### Supplied records
********

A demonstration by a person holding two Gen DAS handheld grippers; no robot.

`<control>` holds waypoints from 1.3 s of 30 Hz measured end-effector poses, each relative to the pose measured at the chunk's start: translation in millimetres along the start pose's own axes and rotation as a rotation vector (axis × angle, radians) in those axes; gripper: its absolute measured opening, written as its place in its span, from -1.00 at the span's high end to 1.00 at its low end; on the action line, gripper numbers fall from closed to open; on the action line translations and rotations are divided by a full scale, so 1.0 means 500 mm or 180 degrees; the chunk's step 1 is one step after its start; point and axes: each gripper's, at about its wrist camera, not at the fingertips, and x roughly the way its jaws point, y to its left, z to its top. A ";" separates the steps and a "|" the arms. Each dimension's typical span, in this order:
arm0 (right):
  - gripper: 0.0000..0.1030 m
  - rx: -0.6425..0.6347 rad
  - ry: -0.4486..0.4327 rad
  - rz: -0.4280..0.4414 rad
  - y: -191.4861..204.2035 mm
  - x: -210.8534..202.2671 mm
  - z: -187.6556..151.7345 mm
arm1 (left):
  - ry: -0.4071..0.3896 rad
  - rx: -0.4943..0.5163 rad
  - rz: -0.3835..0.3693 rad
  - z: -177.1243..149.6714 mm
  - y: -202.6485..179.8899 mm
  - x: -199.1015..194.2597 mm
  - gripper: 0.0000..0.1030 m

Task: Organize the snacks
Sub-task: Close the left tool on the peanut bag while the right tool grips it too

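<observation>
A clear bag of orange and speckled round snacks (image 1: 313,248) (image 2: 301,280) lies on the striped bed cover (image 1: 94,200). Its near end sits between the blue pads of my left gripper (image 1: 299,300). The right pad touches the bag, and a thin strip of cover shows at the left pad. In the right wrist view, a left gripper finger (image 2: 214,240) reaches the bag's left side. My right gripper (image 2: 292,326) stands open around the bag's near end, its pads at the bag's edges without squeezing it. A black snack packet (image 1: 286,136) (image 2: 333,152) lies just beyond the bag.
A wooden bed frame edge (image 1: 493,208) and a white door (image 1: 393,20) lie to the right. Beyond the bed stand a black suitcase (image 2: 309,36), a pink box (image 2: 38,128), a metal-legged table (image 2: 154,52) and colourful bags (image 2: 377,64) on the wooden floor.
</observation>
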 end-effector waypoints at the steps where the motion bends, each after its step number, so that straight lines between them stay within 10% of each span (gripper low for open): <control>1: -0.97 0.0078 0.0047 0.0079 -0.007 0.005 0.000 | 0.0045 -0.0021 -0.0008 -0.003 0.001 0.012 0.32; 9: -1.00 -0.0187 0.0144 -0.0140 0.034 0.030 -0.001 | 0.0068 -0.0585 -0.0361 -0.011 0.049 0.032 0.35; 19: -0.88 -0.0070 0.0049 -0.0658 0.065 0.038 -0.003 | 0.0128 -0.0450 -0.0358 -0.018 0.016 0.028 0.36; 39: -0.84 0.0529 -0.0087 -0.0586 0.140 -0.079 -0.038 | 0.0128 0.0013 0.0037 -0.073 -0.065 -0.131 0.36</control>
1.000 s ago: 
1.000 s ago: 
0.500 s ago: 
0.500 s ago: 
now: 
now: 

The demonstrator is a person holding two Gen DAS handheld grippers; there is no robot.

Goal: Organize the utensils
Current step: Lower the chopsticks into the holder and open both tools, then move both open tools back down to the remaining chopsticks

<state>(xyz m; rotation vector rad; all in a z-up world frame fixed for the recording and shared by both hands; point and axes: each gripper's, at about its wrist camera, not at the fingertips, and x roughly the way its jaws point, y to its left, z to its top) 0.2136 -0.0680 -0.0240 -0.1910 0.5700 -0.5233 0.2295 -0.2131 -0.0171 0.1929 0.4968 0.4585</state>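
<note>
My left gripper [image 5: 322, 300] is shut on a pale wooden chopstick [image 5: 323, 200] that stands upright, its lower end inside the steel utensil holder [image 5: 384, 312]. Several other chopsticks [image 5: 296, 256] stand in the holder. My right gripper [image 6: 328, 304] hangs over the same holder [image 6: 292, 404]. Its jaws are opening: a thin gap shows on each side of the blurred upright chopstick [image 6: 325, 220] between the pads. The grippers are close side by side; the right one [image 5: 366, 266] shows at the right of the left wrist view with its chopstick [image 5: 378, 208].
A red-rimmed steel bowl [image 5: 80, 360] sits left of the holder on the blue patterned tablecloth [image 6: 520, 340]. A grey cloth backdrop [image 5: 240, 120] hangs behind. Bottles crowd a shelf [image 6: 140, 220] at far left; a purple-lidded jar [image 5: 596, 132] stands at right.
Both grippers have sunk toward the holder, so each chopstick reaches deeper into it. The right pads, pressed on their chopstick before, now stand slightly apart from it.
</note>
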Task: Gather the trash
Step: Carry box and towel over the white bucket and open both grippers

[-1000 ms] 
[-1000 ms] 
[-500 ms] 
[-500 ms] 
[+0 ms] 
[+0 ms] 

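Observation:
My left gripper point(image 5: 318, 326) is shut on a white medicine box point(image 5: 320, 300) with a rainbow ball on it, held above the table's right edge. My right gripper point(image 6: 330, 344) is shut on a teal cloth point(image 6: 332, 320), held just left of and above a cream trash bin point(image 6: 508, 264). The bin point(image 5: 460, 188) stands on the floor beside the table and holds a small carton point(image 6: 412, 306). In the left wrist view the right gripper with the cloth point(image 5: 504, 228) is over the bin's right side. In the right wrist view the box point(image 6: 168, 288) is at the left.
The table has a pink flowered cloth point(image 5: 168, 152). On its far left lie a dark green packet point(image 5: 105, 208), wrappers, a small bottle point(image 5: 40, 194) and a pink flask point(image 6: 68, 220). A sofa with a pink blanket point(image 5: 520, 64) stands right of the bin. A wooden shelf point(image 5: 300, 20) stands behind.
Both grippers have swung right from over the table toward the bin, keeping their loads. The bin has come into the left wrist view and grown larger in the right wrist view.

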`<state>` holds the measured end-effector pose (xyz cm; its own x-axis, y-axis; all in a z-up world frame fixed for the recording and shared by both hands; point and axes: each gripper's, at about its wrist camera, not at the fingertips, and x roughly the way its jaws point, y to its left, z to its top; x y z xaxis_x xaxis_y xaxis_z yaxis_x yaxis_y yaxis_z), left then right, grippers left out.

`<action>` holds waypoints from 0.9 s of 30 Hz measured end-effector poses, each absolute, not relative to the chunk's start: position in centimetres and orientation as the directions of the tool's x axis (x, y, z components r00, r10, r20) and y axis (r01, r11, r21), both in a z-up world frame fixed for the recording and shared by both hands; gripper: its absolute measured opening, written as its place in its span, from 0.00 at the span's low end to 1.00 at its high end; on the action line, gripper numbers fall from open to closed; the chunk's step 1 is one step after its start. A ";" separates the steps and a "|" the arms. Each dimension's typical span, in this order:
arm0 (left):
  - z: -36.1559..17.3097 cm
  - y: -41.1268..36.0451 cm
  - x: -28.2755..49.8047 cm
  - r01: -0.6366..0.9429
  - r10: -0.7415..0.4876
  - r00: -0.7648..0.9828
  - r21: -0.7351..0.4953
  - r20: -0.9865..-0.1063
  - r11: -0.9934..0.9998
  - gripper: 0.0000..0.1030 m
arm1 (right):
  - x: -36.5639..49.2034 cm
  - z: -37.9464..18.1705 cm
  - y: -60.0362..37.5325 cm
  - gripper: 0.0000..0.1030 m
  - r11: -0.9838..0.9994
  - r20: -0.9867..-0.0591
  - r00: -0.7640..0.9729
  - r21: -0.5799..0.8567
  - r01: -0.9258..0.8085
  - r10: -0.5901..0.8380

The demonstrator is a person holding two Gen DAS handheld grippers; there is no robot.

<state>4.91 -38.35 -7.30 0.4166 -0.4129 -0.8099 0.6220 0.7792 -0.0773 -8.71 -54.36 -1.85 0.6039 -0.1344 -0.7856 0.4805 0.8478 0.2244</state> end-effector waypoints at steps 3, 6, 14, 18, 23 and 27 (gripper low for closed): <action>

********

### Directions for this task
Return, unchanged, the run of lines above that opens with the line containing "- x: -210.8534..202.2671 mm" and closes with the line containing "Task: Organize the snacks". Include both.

### Result of the task
  - x: -210.8534..202.2671 mm
  - z: -187.6556..151.7345 mm
arm1 (left):
  - ry: -0.4071..0.3896 rad
  - rx: -0.4943..0.5163 rad
  - rz: -0.3835..0.3693 rad
  - z: -177.1243..149.6714 mm
  - y: -202.6485..179.8899 mm
  - x: -199.1015..194.2597 mm
  - gripper: 0.0000..0.1030 m

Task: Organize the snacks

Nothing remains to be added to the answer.